Марина Крамер, Ольга Пряникова

Ретроградный Меркурий

Глава 1

Говорят, именно в это время — в начале мая — в Северном Ледовитом океане вскрываются льды, высвобождая огромные массы холодного воздуха. Именно в эти дни цветет черемуха и, по приметам, холодает. Воздух из Арктики приходит всегда. Но Катя не всегда чувствовала его так остро. Она сама казалась себе Снежной Королевой, в сердце которой застряли льдинки, и некому их растопить. Жизнь словно остановилась на этой холодной злой ноте, ни о чем больше не думалось, как только — о них.

Ночами вместе с холодным воздухом приходили ужасные сны — в них Катя видела то, что увидела у Сони дома, точнее, что осталось за кадром, но легко было додумать. Она и додумывала.

Пойти с этим всем было не к кому, один только Антон оставался преданным слушателем. Он по-прежнему подрабатывал съемкой обучающих фильмов для своих психологов, у которых учился, но диалоги с ним отсутствовали, скорее, это были диалоги с камерой.

Катя, как все эти годы, садилась на высокий стул посреди большой холодной студии и говорила все, что в голову взбредет.

— Знаешь, я заметила, что совершенно перестала смотреть комедии.

— Не отвлекайся. Скажи, как тебя зовут.

— Я серьезно, совсем.

— Ты и раньше их не смотрела.

— Да, я вообще не люблю кино. Особенно теперь.

— Расскажи, что произошло. Только сначала скажи, как тебя зовут, и смотри в камеру, хорошо?

— Ты знаешь, как меня зовут! — Катя разозлилась, спрыгнула с высокого табурета и пошла к выходу, на ходу надевая куртку.

— Старуха, ты не меняешься.

— Старухи уже не меняются, Антон.

— Ну что, что ты завелась-то? Я привык, что на позитиве ты не приходишь, но сегодня что-то особенное.

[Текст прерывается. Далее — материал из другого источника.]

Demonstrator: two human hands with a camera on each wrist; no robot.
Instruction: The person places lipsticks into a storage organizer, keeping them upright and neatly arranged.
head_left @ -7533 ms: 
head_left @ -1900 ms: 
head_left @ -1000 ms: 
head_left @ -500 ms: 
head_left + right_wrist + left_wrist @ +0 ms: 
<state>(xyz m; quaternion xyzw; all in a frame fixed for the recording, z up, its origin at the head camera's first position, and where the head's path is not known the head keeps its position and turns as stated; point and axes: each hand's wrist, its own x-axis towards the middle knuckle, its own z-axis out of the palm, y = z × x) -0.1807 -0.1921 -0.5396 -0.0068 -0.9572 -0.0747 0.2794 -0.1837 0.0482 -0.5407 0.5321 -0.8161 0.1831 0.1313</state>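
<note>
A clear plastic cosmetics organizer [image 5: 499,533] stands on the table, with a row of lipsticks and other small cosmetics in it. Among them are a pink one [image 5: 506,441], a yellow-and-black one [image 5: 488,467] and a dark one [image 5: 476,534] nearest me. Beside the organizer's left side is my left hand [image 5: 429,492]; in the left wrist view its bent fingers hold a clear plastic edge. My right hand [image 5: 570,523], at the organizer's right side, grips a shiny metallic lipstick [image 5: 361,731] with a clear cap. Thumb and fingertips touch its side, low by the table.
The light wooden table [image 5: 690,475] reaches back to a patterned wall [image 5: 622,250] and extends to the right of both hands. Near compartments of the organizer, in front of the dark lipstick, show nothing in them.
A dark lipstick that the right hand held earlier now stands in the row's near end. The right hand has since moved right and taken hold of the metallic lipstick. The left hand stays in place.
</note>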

— Не получается, извини. Дай зажигалку. Отвыкла я, понимаешь? Как такое можно говорить на камеру?

— Я не психоаналитик, — он пожал плечами, — это же обучающий фильм для студентов. Ты же не в первый раз. У нас все по одной схеме, иначе это не возьмут. Я снимаю то, за что мне платят, это методика, они по ней учатся, станут психологами.

— Я в курсе.

— Пойдем просто выпьем тогда. Без камеры. Или еще попробуем? Ты же мне так хорошо все рассказала по телефону, а тут вдруг сорвалась.

— Мне раньше это помогало, Антош. А теперь перестало. Видимо, я все-таки меняюсь.

— Ну что ты загоняешься, сказала бы, что мужик твой тебе изменил. Рассказала бы, что чувствуешь, туда-сюда. Подружка увела мужика, тысячи баб ежедневно переживают что-то подобное, чем ты лучше?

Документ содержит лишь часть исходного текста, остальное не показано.